Dr. Oz, host of "The Dr. Oz Show," and Dr. Michael Roizen share healthy eating tips for pregnant women from their new book, "You: Having a Baby."


Eating for Two? Try 1.1
One of the most widely held myths about pregnancy is that expectant mothers should eat for two. Actually, research suggests that women should increase their caloric intake by 10 percent -- you're really eating for 1.1.

During the first trimester, you should shoot for an increase of about 100 calories per day more than a typically healthy intake of calories, the equivalent of an extra glass of skim milk. During the second trimester, you'll want to increase to an extra 250 calories per day, and for the third, about an extra 300 calories.

Don't Forget Fat -- Healthy Fat
There are certain fats that our bodies need but cannot make, and DHA (docosahexaenoic acid) is a prime example. DHA is an omega-3 fatty acid found in fish oil.
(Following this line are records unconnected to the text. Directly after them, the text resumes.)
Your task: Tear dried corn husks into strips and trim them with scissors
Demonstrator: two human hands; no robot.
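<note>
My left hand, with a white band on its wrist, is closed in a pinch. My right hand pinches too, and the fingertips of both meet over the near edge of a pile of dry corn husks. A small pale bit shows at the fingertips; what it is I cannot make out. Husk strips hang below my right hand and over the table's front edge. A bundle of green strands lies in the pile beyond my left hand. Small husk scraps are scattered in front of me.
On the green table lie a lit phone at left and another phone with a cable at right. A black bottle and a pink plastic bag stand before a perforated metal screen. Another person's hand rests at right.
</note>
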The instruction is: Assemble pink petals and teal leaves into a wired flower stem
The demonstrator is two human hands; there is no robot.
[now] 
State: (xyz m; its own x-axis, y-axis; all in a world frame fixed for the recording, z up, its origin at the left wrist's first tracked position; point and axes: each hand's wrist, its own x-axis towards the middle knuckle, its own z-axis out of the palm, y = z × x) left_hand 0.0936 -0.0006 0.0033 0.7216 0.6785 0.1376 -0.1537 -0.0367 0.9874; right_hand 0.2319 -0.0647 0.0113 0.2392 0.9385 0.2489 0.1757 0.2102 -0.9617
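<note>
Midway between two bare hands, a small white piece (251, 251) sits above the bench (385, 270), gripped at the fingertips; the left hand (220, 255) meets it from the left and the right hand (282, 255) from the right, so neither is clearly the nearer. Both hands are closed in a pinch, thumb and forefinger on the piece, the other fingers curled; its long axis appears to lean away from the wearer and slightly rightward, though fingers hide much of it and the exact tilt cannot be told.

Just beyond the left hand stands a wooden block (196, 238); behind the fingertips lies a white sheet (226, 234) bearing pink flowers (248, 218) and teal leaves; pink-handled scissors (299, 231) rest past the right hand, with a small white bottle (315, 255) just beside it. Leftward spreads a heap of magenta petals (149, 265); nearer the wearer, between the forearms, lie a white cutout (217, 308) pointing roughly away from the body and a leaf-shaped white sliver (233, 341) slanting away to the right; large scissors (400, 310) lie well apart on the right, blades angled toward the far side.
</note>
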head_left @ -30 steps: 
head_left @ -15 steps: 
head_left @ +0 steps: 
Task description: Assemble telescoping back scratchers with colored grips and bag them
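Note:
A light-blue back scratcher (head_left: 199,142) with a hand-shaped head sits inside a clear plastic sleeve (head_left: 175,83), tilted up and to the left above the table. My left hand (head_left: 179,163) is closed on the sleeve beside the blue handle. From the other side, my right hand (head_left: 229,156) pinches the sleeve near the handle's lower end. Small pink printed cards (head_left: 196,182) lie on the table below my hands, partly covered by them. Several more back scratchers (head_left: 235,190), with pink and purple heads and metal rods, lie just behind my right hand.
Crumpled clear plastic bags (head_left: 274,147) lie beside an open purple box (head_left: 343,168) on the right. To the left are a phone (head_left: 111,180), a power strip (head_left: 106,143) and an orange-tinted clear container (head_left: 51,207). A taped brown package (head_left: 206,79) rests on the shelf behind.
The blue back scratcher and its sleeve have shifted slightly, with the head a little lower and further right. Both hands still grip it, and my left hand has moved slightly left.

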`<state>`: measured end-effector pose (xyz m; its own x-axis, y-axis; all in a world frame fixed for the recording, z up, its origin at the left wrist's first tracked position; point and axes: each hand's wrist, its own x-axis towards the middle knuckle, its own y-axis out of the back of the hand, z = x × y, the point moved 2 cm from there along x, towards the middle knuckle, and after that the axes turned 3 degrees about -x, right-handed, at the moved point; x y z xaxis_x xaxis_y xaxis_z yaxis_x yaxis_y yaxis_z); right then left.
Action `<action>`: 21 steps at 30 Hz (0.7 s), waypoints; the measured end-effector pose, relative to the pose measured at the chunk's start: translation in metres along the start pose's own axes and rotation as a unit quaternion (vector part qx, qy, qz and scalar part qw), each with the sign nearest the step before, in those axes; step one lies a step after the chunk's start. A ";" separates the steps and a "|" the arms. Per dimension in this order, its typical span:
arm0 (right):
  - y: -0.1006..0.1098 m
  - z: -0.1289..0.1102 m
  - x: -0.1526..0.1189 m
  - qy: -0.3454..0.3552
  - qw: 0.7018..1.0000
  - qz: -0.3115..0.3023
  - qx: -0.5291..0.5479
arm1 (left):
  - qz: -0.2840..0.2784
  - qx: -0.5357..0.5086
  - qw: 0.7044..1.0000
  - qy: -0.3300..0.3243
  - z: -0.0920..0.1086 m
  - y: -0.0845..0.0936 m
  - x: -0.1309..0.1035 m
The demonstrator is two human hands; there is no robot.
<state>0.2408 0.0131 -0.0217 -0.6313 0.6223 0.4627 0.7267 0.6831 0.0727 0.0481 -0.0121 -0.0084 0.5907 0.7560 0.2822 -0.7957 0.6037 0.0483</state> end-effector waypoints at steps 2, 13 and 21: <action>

It's essential for the development of a baby's brain, nervous system, and vision, both in the womb and as a newborn.

In addition to products with added DHA, such as eggs and milk, try these naturally DHA-rich foods:

  • Salmon
  • Light canned tuna
  • Anchovies
  • Herring
  • Sardines

Go Nuts for Nuts
When cravings hit and you're tempted to reach for unhealthy junk food, try healthy nuts instead. Almonds, hazelnuts, and walnuts are all great choices for that midday snack. Not only will the extra dose of magnesium give you a great energy boost, but the healthy unsaturated fats, fiber, and vitamin E they contain will keep you looking healthy and radiant from the inside out.